Renungan Epi Martison selama sekian tahun akan Genta-genta yang diawalinya dari puncak salah satu bukit di Negara Gajah Putih itu, menuai kegelisahan yang tak pernah berhenti. Ia seakan menghirup energy magis yang menulusup ke dalam pori-pori tubuhnya, tumbuh dan berkembang terus seiring dengan ruang-ruang inovasi tanpa henti.
Semua itu terus berdenyut kencang beiringan dengan dentuman, lenguhan, gemericik, pekikan alam yang mendesak imajinya, untuk melahirkan suara hati pada kumpulan langkah-langkah diri sebagai seorang seniman music yang tidak diragukan lagi.
Walau Epi Martison dilahirkan dari sebuah kota kecil Baserah Riau, akan tetapi pada karya musiknya "Genta-Genta Mendut", ia tidak menunjukkan ritme kedaerahannya. Ia begitu asyik menikmati aura bunyi genta-genta dan alat music lainnya, yang semua itu banyak berasal dari berbagai music-musik tradisi Nusantara.
Dari pertunjukan karya ini, Epi seakan menunjukkan jati diri yang merangkul, menawarkan berbagai hal.

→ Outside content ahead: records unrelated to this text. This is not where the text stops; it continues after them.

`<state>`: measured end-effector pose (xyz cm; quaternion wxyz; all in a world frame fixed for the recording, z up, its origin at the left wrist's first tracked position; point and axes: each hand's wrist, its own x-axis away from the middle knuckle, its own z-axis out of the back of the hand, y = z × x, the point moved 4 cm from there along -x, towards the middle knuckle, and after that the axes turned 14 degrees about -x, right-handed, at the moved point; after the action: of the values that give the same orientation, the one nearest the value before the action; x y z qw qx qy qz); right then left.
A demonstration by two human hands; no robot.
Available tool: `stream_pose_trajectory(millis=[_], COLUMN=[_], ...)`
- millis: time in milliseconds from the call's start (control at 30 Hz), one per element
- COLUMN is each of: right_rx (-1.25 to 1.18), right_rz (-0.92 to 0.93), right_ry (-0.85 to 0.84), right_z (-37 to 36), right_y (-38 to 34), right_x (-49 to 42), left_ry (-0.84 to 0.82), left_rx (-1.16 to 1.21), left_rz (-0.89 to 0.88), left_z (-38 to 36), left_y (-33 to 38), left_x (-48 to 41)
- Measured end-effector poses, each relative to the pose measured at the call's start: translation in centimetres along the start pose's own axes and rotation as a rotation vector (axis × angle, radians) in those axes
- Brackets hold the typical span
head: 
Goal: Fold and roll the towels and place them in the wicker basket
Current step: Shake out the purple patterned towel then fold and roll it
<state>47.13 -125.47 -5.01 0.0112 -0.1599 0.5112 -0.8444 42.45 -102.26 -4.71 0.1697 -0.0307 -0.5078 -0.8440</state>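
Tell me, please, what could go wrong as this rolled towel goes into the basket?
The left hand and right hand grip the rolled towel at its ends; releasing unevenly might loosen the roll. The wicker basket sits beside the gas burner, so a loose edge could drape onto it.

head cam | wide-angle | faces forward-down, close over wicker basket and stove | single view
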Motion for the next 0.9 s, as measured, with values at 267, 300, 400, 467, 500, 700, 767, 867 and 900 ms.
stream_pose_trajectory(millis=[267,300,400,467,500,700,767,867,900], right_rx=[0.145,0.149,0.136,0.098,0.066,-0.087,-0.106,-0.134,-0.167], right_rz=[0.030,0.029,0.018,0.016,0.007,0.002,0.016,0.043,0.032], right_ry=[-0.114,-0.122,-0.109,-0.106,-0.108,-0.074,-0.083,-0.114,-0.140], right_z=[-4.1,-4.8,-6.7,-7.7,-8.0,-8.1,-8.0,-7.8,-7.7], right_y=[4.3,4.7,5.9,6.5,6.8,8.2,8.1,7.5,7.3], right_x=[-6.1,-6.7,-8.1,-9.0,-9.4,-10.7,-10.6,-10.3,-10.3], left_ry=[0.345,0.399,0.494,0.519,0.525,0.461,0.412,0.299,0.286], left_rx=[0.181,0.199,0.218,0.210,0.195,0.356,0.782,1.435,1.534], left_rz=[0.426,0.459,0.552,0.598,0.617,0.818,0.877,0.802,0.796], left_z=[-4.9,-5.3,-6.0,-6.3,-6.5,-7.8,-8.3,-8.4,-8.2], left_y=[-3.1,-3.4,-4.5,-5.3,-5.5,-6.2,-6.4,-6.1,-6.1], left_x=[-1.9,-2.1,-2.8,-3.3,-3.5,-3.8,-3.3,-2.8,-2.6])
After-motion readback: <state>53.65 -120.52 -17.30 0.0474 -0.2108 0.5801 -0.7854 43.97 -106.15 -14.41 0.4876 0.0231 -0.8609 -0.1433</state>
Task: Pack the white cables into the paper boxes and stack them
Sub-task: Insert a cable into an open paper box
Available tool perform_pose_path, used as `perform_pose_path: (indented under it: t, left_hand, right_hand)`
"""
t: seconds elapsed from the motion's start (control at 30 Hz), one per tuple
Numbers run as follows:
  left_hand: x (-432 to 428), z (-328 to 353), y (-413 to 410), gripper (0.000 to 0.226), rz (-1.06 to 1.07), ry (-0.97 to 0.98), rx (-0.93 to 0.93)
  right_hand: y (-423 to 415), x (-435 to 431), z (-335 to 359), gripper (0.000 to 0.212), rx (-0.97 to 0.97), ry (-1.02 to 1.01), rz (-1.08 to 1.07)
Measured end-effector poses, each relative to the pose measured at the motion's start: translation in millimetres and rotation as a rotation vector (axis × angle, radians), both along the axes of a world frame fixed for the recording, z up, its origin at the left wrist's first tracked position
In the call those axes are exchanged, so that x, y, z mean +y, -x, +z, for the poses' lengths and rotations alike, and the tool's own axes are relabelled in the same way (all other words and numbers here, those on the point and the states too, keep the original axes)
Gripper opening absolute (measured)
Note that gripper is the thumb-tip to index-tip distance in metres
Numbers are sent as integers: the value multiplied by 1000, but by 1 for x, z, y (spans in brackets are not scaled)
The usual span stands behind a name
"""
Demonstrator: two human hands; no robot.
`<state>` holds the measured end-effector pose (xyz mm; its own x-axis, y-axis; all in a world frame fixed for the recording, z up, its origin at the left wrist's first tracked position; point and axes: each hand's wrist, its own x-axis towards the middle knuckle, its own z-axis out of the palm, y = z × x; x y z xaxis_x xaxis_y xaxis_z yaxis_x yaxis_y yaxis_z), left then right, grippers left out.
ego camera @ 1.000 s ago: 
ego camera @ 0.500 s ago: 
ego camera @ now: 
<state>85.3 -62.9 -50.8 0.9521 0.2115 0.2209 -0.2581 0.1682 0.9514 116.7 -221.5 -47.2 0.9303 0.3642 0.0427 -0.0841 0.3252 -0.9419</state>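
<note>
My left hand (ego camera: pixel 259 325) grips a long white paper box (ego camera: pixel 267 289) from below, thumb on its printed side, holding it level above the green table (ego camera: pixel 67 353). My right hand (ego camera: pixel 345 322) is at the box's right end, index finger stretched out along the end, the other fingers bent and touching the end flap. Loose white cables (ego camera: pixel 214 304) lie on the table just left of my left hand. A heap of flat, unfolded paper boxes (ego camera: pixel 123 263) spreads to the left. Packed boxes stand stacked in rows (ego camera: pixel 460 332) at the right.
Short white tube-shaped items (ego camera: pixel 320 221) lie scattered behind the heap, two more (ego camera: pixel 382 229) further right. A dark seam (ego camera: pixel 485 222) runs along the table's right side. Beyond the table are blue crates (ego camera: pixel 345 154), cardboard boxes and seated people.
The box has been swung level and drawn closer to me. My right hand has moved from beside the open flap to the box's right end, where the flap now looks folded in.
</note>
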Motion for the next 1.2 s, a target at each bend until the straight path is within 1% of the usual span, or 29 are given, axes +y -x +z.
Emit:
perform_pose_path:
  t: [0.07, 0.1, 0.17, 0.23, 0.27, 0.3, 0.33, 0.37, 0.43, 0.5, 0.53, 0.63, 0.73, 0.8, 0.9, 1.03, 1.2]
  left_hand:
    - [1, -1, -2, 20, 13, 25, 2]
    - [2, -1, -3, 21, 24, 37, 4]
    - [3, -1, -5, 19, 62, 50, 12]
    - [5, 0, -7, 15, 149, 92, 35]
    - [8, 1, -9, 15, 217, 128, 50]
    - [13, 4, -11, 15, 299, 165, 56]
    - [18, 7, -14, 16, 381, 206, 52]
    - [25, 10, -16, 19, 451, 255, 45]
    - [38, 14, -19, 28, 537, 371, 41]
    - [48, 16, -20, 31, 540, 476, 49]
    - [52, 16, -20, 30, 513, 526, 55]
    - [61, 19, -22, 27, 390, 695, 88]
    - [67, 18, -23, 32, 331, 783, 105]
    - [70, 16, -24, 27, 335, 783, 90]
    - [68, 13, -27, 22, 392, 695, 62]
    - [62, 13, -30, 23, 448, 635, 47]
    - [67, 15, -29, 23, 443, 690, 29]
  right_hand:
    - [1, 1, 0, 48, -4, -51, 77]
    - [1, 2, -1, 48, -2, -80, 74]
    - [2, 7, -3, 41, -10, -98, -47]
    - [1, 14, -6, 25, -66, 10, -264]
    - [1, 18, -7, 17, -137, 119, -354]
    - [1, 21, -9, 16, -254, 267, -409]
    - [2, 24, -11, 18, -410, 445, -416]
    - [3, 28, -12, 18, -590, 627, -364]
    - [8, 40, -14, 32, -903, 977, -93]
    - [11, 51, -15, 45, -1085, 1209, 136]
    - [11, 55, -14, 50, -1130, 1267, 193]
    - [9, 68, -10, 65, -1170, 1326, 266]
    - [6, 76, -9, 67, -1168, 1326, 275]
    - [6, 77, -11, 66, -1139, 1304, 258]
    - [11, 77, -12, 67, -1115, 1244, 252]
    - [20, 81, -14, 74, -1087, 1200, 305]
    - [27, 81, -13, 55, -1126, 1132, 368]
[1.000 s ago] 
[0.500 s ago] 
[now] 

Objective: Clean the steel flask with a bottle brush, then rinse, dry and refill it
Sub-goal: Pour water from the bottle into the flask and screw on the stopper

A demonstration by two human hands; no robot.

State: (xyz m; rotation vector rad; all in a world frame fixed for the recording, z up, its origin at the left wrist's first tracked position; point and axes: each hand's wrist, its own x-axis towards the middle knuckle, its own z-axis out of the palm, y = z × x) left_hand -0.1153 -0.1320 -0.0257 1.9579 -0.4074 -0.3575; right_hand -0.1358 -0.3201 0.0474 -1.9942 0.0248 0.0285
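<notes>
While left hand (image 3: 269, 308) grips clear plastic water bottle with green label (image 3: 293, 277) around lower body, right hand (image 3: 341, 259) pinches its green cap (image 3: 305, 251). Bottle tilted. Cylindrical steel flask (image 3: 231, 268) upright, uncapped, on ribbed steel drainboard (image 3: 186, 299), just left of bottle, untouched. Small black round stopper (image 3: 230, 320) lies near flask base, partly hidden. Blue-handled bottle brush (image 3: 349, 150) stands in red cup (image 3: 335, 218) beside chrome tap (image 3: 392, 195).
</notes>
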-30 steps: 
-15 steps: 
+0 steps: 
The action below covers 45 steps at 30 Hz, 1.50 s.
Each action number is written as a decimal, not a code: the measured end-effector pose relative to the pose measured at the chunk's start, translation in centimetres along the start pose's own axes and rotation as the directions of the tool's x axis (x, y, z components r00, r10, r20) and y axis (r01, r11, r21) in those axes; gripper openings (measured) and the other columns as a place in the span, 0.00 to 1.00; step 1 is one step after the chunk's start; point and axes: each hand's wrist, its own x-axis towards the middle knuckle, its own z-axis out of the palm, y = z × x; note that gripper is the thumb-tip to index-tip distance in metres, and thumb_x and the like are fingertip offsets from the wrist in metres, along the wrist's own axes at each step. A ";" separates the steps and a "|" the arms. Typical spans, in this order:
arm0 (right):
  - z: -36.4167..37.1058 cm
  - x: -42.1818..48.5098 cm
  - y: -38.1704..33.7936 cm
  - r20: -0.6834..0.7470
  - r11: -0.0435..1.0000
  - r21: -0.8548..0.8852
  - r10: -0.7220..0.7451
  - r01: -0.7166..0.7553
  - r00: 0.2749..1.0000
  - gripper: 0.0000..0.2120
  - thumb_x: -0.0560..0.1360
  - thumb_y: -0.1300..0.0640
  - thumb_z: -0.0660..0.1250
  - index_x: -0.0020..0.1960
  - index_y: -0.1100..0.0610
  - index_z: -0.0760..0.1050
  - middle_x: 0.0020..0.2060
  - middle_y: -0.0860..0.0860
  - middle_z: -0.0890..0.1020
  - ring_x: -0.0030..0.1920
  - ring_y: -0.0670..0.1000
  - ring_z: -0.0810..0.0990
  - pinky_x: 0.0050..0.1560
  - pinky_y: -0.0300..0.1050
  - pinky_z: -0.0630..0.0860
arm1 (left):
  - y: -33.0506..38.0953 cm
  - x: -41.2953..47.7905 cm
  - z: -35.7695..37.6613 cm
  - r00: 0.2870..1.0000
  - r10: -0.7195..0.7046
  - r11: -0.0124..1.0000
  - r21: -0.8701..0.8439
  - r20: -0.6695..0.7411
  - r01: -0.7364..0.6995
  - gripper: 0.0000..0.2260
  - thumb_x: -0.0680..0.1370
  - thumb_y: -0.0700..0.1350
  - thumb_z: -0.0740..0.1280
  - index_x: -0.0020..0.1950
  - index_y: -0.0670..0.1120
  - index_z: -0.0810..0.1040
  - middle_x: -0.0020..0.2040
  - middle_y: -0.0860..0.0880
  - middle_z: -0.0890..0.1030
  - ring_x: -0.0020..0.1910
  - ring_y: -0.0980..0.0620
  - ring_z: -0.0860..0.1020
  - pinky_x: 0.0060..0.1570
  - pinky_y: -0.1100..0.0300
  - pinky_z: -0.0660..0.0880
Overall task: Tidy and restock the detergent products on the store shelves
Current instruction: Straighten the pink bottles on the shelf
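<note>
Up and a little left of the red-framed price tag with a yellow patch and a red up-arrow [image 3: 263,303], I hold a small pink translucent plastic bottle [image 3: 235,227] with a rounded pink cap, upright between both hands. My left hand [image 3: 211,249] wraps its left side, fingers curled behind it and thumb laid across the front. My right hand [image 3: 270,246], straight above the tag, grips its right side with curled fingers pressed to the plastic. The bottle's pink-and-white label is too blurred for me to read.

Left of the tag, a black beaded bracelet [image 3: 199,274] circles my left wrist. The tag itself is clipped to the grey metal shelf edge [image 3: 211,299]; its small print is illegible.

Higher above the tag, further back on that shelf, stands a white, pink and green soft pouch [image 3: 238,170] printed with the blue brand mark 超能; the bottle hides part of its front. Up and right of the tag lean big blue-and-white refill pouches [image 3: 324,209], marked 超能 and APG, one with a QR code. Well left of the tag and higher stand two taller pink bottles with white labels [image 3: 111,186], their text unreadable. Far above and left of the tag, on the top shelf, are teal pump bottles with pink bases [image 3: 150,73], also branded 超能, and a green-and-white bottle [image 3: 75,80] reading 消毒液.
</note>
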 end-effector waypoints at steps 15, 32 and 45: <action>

Baik dalam pola garapan music itu sendiri maupun konsep kebebasan dalam menginterpretasikan bunyi-bunyi alat music Nusantara yang kaya makna dan filosofi akan budaya-budaya local yang kuat.
Epi seakan mengajak semua mengarungi lautan bunyi tanpa batas. Melahirkan bunyi dalam berbagai imaji, merangkul berbagai disiplin ilmu baik tari maupun disiplin ilmu music itu sendiri. Semua unsur itu menyatu dalam sensivitas bunyi dari setiap bagian karya yang dimunculkan.
Tak terasa kita dibawa melayang-layang pada nuansa dunia tradisi yang kuat. Hal itu didorong oleh berbagai latar belakang area lokasi Candi yang kita tau menyimpan berbagai misteri dan pembelajaran tentang hakiki kehidupan sebenarnya di masa lampau sekarang dan di masa yang akan datang. Sehingga kemunculan awal karya ini, telah membuat kita merinding, menarik kita untuk selalu diam mengikuti setiap bagian karya ini sampai selesai.
Di halaman sebuah Candi Epi Martison berdiri memakai kostum berwarna serba hitam dengan seutas benda berbentuk cambuk di tangan kanan, dan sebuah cawan di tangan kiri yang menengadah ke langit. Saat itu Epi berdiri dengan bertumpu pada satu kaki kanan dan kaki kiri yang terangkat meregang tegang ke depan. Cambuk ia kibaskan dengan semua badan meronta kuat dan tegas.
Sebuah adegan pembuka yang menyentak seiring bunyi music yang nyaris mengagetkan. Sekilas adegan itu menunjukkan bahwa Epi juga seorang penari yang menyelesaikan jenjang pendidikan tarinya baru-baru ini.